General information
- Founded: 2020 (franchise) 2022 (competition)
- Stadium: Gas South Arena
- Headquartered: Duluth, Georgia
- Colors: Neon Pink, Black
- Website: xleague.live/atlanta-empire/

Personnel
- Owners: Dane Robinson, X League
- Head coach: Dane Robinson

League / conference affiliations
- X League

= Atlanta Empire =

American women's gridiron football team

The Atlanta Empire are a women's American football team in the Extreme Football League (X League) based in Duluth, Georgia, a suburb of Atlanta. The team is coached and co-owned by Dane Robinson.

==History==
The Extreme Football League (X League) was announced in December 2019, as a successor to the Legends Football League (LFL). The announcement included the Empire, a successor to the LFL's Atlanta Steam. The X League's 2020 season was postponed, and the league also did not operate during 2021, amid the COVID-19 pandemic.
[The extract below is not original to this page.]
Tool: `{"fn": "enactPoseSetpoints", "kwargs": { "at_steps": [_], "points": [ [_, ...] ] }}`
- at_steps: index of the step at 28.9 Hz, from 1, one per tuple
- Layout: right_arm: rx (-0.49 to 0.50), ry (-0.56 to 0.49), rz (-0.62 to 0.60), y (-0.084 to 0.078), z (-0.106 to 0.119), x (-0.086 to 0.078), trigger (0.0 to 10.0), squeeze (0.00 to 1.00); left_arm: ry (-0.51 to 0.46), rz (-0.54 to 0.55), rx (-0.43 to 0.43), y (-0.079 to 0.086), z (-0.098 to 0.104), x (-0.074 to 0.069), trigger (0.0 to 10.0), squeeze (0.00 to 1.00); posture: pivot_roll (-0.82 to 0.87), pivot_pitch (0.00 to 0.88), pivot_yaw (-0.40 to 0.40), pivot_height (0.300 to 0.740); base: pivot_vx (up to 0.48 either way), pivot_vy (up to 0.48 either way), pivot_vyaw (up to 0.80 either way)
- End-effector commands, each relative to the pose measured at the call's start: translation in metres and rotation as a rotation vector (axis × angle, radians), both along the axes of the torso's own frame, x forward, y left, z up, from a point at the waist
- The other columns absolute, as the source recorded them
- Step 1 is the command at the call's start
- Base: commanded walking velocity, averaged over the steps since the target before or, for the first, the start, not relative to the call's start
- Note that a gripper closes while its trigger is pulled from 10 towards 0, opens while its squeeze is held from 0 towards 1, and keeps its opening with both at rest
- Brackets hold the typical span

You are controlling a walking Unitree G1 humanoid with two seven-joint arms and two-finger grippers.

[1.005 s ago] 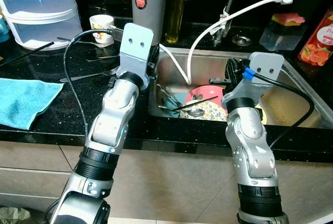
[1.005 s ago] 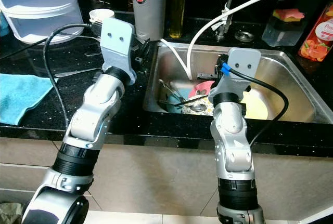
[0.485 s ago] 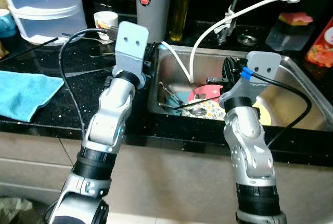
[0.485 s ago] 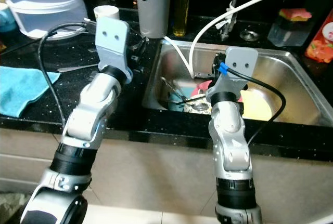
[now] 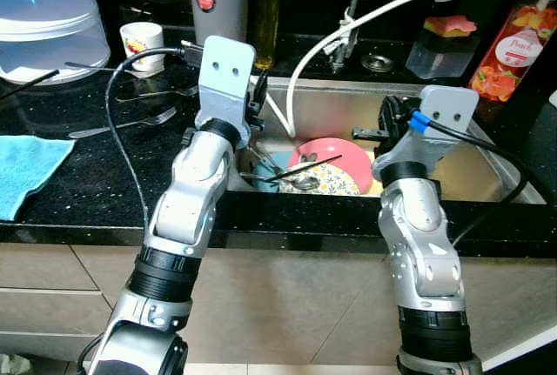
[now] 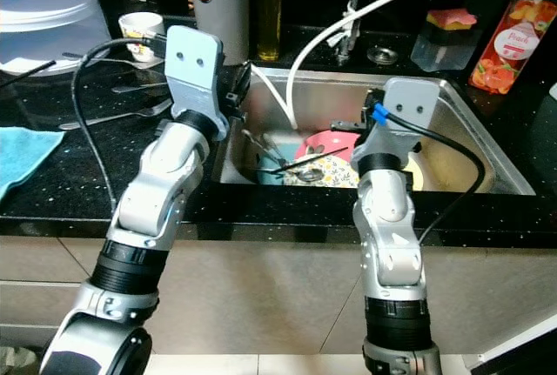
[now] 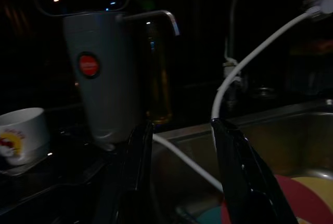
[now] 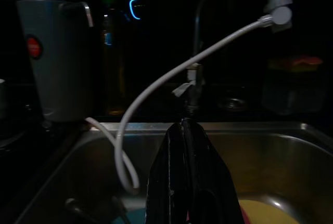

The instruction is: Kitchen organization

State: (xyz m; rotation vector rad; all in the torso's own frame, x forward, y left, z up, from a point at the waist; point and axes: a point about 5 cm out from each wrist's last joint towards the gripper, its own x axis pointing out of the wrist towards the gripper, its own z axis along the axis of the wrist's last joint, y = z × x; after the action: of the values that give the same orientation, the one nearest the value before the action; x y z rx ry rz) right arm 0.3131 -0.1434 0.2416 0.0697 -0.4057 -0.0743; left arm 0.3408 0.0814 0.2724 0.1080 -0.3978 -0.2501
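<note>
— Left gripper (image 7: 179,172)? Parted wide, empty, over the sink's (image 5: 452,101) nine o'clock rim.
— Right gripper (image 8: 186,177)? Pressed together, empty, above the pink plate (image 5: 335,157) at sink centre.

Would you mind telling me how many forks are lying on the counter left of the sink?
2: one fork nearer the counter's front, another fork behind it below the white cup. More cutlery sits in the sink.

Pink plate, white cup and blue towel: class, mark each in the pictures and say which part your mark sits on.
pink plate (image 5: 346,156), left eye view, bare rim area in the sink.
white cup (image 5: 141,42), left eye view, its side wall.
blue towel (image 5: 22,169), left eye view, middle of the cloth.
</note>
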Motion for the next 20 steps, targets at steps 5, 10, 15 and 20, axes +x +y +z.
{"fn": "enactPoseSetpoints", "kwargs": {
  "at_steps": [5,10,15,20],
  "points": [
    [0.005,0.007,-0.006,-0.002,0.0,-0.001,10.0,0.0,0.091,0.052,0.078,0.003,-0.008,0.007,10.0,0.0,0.15,0.004,-0.045,0.74,0.0,0.0,0.0],
    [-0.009,0.023,-0.023,-0.004,-0.001,0.002,10.0,0.0,0.206,0.132,0.143,0.012,-0.013,0.015,10.0,0.0,0.16,0.006,-0.05,0.74,0.0,0.0,0.0],
    [-0.022,0.088,-0.089,-0.012,-0.002,0.01,10.0,0.0,0.253,0.172,0.254,0.02,-0.013,0.016,10.0,0.0,0.18,0.013,-0.06,0.74,0.0,0.0,0.0],
    [-0.017,0.106,-0.123,-0.019,0.0,0.015,10.0,0.0,0.226,0.144,0.333,0.023,0.001,0.011,10.0,0.0,0.21,0.017,-0.059,0.74,0.0,0.0,0.0]
  ]
}}
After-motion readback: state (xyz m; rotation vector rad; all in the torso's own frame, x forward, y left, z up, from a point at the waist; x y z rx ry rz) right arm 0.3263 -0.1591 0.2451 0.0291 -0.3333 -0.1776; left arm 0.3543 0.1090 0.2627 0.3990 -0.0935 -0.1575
The Empire first competed during the 2022 X League season, winning both of their regular season games, over the Austin Sound and Denver Rush. The Empire advanced to the postseason, where they again defeated Austin to advance to the X Cup championship match against the Chicago Blitz. On September 10, the Empire lost to the Blitz, 19–12, in the championship match.